---------- Record extracts

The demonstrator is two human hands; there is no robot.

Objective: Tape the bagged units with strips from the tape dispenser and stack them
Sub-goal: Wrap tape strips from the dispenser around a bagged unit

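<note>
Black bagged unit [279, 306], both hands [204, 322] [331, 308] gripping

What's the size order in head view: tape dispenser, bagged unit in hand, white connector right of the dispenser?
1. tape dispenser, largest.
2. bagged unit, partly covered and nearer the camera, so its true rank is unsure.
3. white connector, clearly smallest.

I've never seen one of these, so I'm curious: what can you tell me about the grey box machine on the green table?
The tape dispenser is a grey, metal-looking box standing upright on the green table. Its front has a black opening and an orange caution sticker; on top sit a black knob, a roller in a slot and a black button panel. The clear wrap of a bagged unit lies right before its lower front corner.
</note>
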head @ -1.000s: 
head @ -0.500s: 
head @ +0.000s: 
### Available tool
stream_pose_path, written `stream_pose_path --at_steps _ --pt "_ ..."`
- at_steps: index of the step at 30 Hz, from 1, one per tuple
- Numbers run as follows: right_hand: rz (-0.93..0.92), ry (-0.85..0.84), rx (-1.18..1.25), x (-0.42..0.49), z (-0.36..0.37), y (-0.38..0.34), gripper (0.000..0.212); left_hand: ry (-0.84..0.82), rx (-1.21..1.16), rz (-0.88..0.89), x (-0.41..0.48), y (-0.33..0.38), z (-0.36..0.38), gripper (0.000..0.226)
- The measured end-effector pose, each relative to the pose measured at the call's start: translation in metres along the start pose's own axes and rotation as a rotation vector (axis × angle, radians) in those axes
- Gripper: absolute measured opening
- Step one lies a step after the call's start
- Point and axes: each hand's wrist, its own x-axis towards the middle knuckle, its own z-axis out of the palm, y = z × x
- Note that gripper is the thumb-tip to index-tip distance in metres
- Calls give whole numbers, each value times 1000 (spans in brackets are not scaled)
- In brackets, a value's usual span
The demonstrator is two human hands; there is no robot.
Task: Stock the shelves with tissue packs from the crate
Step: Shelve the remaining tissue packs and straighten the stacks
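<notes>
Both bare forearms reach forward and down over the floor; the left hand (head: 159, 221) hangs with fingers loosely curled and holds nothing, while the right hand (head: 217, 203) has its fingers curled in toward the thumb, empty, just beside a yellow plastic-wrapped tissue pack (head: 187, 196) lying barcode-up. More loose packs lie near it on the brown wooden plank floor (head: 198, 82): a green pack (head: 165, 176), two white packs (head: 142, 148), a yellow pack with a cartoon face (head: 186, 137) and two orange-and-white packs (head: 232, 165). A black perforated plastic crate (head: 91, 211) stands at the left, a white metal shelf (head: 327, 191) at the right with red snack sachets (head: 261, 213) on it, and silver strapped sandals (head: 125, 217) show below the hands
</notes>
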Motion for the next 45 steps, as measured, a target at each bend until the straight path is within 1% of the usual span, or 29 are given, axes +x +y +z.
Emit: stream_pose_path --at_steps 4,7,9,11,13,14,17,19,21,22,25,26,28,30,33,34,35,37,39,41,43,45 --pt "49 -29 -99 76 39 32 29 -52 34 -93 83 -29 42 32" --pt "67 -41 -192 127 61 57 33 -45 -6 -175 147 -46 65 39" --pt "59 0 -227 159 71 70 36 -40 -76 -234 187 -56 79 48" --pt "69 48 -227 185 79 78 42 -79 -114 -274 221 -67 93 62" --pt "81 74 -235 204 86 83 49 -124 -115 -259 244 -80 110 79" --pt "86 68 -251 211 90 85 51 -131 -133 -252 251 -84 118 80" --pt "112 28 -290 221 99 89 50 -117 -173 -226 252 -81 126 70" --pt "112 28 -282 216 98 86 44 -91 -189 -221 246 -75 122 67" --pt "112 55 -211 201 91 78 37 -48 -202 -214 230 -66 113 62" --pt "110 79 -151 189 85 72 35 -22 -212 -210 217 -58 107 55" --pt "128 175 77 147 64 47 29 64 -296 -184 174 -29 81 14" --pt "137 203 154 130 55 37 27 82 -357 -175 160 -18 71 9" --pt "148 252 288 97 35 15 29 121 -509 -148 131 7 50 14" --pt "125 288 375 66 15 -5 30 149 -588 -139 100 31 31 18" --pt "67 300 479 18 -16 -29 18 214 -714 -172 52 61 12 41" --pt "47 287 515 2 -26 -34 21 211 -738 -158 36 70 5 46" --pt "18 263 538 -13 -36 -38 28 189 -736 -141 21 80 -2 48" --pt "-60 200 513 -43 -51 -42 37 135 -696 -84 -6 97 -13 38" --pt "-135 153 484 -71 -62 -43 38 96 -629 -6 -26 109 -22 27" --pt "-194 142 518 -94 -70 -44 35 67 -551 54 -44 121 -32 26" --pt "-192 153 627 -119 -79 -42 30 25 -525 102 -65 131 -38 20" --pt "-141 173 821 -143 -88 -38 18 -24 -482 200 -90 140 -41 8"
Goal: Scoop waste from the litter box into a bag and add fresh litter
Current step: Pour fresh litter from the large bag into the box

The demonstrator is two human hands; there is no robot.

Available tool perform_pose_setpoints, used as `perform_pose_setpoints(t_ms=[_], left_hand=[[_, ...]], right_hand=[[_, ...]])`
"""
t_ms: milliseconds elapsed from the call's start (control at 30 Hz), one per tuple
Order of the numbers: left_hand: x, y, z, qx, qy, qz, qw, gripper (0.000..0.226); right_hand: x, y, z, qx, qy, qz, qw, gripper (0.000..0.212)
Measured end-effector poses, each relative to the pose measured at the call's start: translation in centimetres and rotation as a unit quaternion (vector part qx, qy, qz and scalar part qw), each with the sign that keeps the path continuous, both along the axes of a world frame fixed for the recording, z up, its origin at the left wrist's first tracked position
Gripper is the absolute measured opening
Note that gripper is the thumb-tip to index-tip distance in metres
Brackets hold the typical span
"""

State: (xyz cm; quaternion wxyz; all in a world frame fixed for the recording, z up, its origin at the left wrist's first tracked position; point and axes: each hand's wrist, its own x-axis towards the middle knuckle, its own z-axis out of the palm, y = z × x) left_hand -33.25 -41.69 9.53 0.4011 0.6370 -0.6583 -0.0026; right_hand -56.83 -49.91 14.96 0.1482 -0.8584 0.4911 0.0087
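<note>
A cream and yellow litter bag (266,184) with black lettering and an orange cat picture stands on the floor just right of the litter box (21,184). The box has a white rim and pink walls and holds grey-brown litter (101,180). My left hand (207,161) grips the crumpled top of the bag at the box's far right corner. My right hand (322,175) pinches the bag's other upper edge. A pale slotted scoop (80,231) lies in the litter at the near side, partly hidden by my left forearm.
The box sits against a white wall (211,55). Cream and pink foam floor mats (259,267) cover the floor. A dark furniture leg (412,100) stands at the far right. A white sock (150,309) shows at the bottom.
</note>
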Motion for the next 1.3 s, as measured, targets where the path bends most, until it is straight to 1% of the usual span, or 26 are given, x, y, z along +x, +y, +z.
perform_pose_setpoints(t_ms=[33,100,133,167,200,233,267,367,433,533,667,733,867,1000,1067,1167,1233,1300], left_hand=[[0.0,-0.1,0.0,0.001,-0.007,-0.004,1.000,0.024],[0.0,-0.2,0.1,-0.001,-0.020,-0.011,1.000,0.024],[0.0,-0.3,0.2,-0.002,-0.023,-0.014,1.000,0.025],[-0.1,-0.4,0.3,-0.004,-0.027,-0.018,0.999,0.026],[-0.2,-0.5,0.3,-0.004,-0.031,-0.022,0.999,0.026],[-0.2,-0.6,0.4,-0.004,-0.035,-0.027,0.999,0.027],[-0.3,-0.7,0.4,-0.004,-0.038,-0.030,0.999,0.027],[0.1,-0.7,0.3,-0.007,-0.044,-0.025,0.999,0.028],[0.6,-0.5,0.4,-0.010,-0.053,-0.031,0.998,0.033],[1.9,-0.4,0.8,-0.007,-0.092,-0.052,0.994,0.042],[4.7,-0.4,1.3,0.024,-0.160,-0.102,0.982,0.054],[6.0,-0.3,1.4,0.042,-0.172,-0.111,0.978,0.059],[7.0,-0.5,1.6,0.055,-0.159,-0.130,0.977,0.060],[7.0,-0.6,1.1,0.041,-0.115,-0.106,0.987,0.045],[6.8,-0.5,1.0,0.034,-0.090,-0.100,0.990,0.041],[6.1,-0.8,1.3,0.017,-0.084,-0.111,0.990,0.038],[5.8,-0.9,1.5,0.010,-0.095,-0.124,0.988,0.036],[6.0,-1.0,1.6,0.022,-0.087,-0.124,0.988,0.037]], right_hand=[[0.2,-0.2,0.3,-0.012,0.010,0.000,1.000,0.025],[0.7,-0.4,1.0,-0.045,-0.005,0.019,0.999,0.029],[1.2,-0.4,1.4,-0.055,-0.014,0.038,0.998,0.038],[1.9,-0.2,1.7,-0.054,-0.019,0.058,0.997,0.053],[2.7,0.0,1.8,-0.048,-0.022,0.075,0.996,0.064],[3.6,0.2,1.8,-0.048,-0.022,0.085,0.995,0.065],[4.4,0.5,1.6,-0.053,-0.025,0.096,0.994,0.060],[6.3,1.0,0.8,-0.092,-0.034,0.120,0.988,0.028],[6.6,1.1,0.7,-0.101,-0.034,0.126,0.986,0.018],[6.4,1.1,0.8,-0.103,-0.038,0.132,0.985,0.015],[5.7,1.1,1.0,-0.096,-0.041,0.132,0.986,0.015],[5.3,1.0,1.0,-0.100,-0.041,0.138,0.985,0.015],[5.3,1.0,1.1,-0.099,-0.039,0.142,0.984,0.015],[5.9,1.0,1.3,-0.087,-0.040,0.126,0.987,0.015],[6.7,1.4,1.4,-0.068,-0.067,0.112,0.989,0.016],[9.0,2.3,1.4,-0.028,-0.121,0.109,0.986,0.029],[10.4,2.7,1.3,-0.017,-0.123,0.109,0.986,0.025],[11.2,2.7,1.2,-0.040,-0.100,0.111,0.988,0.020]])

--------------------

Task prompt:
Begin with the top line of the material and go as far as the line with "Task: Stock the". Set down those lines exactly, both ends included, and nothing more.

Task solution:
The demonstrator is two human hands; there is no robot.

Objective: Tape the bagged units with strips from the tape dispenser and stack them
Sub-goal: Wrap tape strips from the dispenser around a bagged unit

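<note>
Black bagged unit [279, 306], both hands [204, 322] [331, 308] gripping

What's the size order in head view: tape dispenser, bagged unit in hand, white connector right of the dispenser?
1. tape dispenser, largest.
2. bagged unit, partly covered and nearer the camera, so its true rank is unsure.
3. white connector, clearly smallest.

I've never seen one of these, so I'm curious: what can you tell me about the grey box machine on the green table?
The tape dispenser is a grey, metal-looking box standing upright on the green table. Its front has a black opening and an orange caution sticker; on top sit a black knob, a roller in a slot and a black button panel. The clear wrap of a bagged unit lies right before its lower front corner.
</note>
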head @ -1.000s: 
head @ -0.500s: 
head @ +0.000s: 
### Available tool
stream_pose_path, written `stream_pose_path --at_steps _ --pt "_ ..."`
- at_steps: index of the step at 30 Hz, from 1, one per tuple
- Numbers run as follows: right_hand: rz (-0.93..0.92), ry (-0.85..0.84), rx (-1.18..1.25), x (-0.42..0.49), z (-0.36..0.37), y (-0.38..0.34), gripper (0.000..0.212); left_hand: ry (-0.84..0.82), rx (-1.21..1.16), rz (-0.88..0.89), x (-0.41..0.48), y (-0.33..0.38), z (-0.36..0.38), gripper (0.000..0.226)
- The measured end-effector pose, each relative to the pose measured at the call's start: translation in metres along the start pose's own axes and rotation as a rotation vector (axis × angle, radians) in those axes
- Gripper: absolute measured opening
- Step one lies a step after the call's start
- Point and axes: each hand's wrist, its own x-axis towards the middle knuckle, its own z-axis out of the palm, y = z × x
- Note that gripper is the thumb-tip to index-tip distance in metres
- Calls give whole numbers, each value times 1000 (spans in brackets are not scaled)
- In brackets, a value's usual span
The demonstrator is two human hands; there is no robot.
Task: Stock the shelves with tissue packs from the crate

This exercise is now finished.